◆ TASK DETAILS
Reproduce the data below verbatim from the line containing "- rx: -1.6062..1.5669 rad" through its final line, and produce nothing more.

..............................

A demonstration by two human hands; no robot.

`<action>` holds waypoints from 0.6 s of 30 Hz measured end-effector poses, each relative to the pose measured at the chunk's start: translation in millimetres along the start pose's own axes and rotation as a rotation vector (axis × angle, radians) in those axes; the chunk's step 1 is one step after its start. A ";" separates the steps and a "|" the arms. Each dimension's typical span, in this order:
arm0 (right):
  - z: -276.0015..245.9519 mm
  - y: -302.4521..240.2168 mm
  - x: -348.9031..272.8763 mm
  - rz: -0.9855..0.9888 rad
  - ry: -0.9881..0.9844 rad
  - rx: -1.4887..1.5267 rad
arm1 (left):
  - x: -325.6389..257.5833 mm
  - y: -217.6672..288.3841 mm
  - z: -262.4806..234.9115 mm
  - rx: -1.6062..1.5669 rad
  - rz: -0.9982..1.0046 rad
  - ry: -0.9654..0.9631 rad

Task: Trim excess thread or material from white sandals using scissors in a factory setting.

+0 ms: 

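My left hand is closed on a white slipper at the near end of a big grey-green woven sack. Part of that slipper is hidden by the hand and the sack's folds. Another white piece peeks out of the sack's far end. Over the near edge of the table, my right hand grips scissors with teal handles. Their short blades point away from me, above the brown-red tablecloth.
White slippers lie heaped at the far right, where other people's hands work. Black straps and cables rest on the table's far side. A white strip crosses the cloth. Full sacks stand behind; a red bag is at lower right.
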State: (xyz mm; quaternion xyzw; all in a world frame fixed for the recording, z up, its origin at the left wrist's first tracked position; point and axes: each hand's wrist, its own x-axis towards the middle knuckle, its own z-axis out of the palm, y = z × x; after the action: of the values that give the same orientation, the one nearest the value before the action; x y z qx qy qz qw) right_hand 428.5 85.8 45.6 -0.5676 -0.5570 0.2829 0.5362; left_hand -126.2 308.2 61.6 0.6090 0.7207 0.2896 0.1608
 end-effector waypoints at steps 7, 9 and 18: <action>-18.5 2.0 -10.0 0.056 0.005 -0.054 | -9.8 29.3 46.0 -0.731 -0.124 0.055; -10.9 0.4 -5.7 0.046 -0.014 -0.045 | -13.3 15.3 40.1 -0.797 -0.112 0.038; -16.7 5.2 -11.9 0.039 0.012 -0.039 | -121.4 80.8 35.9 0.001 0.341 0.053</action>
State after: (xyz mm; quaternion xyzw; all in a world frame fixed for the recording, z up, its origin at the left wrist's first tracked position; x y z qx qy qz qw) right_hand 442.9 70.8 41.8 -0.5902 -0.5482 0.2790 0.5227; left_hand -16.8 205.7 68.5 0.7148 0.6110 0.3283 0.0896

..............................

◆ TASK OUTPUT
  - rx: -1.6062..1.5669 rad
  - rz: -0.9982..1.0046 rad
  - ry: -0.9654..0.9631 rad

Task: Trim excess thread or material from white sandals using scissors in a factory setting.

+0 ms: 

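My left hand is closed on a white slipper at the near end of a big grey-green woven sack. Part of that slipper is hidden by the hand and the sack's folds. Another white piece peeks out of the sack's far end. Over the near edge of the table, my right hand grips scissors with teal handles. Their short blades point away from me, above the brown-red tablecloth.
White slippers lie heaped at the far right, where other people's hands work. Black straps and cables rest on the table's far side. A white strip crosses the cloth. Full sacks stand behind; a red bag is at lower right.
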State: (xyz mm; quaternion xyzw; all in a world frame fixed for the recording, z up, its origin at the left wrist's first tracked position; point and axes: each hand's wrist, its own x-axis towards the middle knuckle, its own z-axis out of the palm, y = z × x; after the action: of the values that give the same orientation, the one nearest the value before the action; x y z qx qy qz qw) right_hand 428.5 85.8 45.6 -0.5676 -0.5570 0.2829 0.5362; left_hand -126.2 308.2 61.6 0.6090 0.7207 0.2896 0.1608
 end-effector waypoints at steps 7, 9 and 18: <action>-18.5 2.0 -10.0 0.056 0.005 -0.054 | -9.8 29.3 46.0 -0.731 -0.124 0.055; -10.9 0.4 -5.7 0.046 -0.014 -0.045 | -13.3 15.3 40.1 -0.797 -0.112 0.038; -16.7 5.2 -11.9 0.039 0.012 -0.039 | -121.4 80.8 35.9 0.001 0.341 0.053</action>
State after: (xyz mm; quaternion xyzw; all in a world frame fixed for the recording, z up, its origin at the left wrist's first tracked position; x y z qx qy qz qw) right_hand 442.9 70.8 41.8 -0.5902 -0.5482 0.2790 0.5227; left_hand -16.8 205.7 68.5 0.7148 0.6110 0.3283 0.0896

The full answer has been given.